- _WORK REQUEST_: Where does the string "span" appear in the records? Copy each line that holds it.
BEGIN SOURCE MATERIAL
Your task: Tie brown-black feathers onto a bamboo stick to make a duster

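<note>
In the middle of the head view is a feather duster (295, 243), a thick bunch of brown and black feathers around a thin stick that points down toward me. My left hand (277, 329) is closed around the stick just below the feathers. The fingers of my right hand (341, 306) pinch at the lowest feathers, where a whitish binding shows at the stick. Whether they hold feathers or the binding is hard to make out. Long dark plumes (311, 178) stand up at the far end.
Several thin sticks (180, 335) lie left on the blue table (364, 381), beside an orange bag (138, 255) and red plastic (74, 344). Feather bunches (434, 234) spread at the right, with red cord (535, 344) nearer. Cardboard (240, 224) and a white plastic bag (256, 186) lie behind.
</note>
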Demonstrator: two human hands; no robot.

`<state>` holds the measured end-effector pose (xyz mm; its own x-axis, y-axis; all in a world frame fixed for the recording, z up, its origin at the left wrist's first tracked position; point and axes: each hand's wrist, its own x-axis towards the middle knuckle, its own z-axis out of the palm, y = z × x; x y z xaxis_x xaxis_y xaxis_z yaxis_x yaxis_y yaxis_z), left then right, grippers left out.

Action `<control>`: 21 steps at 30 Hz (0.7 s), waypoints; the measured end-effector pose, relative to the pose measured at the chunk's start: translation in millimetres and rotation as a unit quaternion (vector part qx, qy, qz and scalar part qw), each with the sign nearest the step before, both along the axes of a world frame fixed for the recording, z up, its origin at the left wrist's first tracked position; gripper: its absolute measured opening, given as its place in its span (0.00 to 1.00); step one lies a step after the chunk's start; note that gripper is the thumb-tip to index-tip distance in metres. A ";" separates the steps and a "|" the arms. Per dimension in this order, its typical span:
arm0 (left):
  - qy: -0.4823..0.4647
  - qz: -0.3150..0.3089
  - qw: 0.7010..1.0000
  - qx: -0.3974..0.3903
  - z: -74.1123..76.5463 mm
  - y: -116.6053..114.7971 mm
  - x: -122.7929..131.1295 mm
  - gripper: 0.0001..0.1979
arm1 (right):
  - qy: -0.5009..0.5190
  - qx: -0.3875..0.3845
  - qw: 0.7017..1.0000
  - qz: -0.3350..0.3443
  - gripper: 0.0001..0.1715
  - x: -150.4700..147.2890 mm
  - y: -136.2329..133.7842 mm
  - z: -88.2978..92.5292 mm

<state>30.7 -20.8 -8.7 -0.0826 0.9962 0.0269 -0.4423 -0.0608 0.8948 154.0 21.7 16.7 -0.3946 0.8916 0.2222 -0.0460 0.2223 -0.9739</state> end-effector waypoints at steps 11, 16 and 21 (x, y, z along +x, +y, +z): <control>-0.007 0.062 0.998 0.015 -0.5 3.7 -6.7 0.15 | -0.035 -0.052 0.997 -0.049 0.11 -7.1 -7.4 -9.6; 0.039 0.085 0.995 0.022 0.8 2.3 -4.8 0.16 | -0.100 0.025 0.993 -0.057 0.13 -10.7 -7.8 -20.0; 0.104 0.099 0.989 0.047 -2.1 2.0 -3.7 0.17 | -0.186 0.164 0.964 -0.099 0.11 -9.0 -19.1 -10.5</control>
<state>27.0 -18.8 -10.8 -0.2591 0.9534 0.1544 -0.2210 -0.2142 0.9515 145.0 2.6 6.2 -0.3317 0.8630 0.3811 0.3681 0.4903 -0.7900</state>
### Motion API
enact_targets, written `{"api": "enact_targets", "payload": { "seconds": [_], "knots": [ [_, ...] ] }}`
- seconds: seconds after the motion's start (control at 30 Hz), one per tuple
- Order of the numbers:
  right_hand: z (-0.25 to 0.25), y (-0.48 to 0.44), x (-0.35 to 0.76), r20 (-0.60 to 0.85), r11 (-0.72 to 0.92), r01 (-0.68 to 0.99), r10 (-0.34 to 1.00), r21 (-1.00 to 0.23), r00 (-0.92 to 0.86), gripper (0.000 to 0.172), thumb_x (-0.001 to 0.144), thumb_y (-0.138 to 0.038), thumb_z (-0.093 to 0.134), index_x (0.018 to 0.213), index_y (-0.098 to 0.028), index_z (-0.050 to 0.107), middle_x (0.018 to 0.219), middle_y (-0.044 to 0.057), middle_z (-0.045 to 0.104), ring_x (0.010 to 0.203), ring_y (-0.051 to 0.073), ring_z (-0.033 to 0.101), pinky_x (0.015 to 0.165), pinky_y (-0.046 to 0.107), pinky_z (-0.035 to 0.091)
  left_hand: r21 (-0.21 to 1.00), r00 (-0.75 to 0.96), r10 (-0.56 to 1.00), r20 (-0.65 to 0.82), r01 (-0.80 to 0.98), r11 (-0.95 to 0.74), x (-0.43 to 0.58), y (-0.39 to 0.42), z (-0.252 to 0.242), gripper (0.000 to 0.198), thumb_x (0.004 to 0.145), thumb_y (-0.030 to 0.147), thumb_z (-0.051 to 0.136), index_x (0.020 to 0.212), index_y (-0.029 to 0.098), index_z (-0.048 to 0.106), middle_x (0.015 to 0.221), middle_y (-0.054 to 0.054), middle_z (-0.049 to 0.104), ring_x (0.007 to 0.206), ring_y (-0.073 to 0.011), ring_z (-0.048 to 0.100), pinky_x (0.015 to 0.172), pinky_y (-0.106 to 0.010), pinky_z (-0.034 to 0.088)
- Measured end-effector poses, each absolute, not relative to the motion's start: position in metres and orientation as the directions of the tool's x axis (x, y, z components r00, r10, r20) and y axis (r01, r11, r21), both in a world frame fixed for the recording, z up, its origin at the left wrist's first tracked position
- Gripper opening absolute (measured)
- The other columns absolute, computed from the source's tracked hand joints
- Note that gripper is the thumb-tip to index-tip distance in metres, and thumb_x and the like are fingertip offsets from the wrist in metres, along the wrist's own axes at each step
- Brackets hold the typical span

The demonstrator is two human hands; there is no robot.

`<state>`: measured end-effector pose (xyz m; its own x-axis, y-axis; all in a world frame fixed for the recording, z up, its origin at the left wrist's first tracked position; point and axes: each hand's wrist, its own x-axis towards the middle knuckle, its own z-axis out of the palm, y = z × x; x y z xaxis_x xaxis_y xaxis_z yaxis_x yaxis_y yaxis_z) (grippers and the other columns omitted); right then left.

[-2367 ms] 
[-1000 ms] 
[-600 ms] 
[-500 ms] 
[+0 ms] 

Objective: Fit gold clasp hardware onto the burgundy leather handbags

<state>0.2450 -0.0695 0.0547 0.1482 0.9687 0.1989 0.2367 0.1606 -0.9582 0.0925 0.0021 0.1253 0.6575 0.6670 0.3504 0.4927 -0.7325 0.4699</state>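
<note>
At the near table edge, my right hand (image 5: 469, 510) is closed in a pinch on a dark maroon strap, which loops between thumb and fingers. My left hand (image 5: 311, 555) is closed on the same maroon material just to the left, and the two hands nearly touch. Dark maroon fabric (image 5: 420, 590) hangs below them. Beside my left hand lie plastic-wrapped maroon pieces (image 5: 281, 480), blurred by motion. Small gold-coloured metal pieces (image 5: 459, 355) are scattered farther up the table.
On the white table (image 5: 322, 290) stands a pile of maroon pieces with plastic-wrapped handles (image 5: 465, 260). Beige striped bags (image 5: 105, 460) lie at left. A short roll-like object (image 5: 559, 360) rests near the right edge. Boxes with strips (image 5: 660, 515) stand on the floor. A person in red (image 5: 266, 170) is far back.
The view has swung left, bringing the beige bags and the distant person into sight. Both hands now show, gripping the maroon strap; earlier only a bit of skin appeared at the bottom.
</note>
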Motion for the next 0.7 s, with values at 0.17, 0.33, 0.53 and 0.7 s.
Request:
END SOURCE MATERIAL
- _TASK ANSWER_:
Action `<control>`: 21 steps at 30 Hz (0.7 s), waypoints; the measured end-effector pose, relative to the pose measured at the chunk's start: translation in millimetres and rotation as a unit quaternion (vector part qx, qy, qz and scalar part qw), each with the sign nearest the step before, both along the axes of a world frame fixed for the recording, z up, its origin at the left wrist's first tracked position; gripper: its absolute measured opening, given as its place in its span (0.00 to 1.00); step one lies a step after the chunk's start; note that gripper is the thumb-tip to index-tip distance in metres. A ";" separates the steps and a "|" the arms. Per dimension in this order, its typical span:
- Brackets hold the typical span

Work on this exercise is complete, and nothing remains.